- Born: Henry Alfred Ian Goonetilleke 5 January 1922 Galle
- Died: 21 May 2003 (aged 81)
- Education: S. Thomas' College; Richmond College, Galle; Ceylon University College;
- Occupations: Scholar, Academic, Librarian

= H. A. I. Goonetileke =

Sri Lankan academic (1922–2003)

Henry Alfred Ian Goonetilleke (known as H. A. I. Goonetileke) was a director of the University of Peradeniya library, the first chairman of the Gratiaen Trust and an eminent scholar in Sri Lanka.

==Early life==
Ian Goonetilleke was born on 5 January 1922. His early life suffered from some misfortune due to the early death of his father in 1926. He was briefly at St. Thomas' College, Mount Lavinia, as a student and then moved to Richmond College, Galle, where he excelled both at academics and sports. He graduated from the Ceylon University College in the early 1940s.

==Career==
In 1953, Ian Goonetilleke joined the University of Ceylon, Peradeniya, as an Assistant Librarian. He secured a Postgraduate Diploma in Librarianship in 1958 winning the John Duncan Cowley Prize for the best thesis in the process. He received his FLA in 1966 obtaining a distinction for his dissertation entitled A Bibliography of Ceylon - A Systematic Guide to the Literature on the land, people, history and culture published in Western languages from the 16th Century to the present day. It formed the first two volumes of his monumental - A Bibliography of Ceylon in eight volumes. In 1971, he was appointed as the librarian of the University of Peradeniya library. He created history by holding three different designations in the same university as,
- Librarian of University of Ceylon (1971 to 1972)
- Librarian of Peradeniya Campus, University of Sri Lanka (1972 to 1978)
- Librarian University of Peradeniya through (1978 to 1979)
In 1982, he joined the re-building process of the destroyed National Library of Jaffna.

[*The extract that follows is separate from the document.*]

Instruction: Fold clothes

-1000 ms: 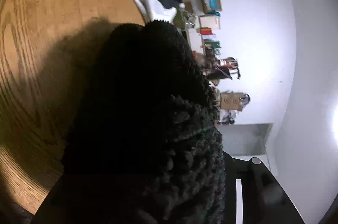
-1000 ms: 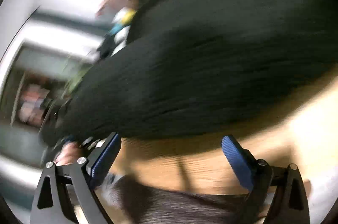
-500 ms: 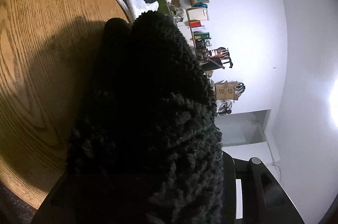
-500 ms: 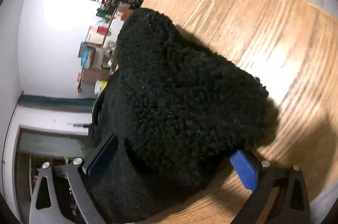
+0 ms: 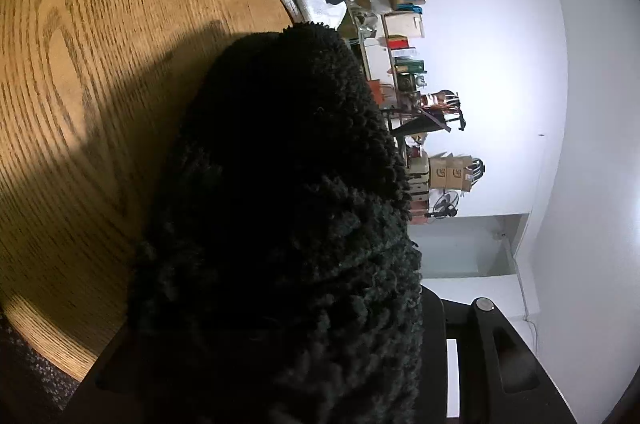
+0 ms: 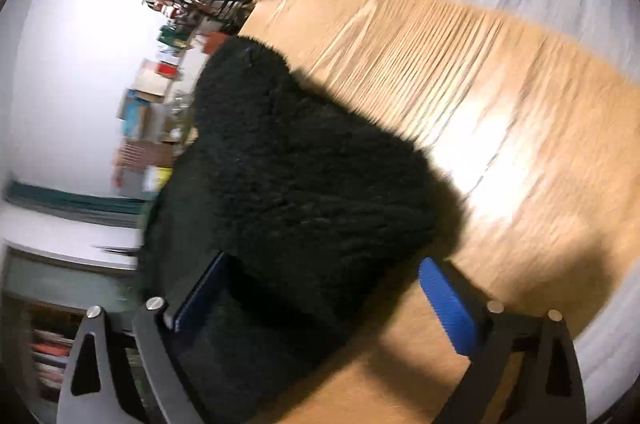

==Later life and education==
On 5 January 1997, on his 75th birthday, he formally donated his priceless 60-year collection of books, journals, pamphlets, off prints and other documents of an academic nature, paintings and other art objects such as statues in metal and wood as well as some replicas in plaster to the University of Peradeniya library. In addition, in that bequest was also his very valuable collection of personal letters. He died on 21 May 2003 at the age of 81.

==H. A. I. Goonetileke Prize==
The Gratiaen Trust awards the H. A. I. Goonetileke Prize, named after him, for translations into English of literary works originally written in Sinhala or Tamil.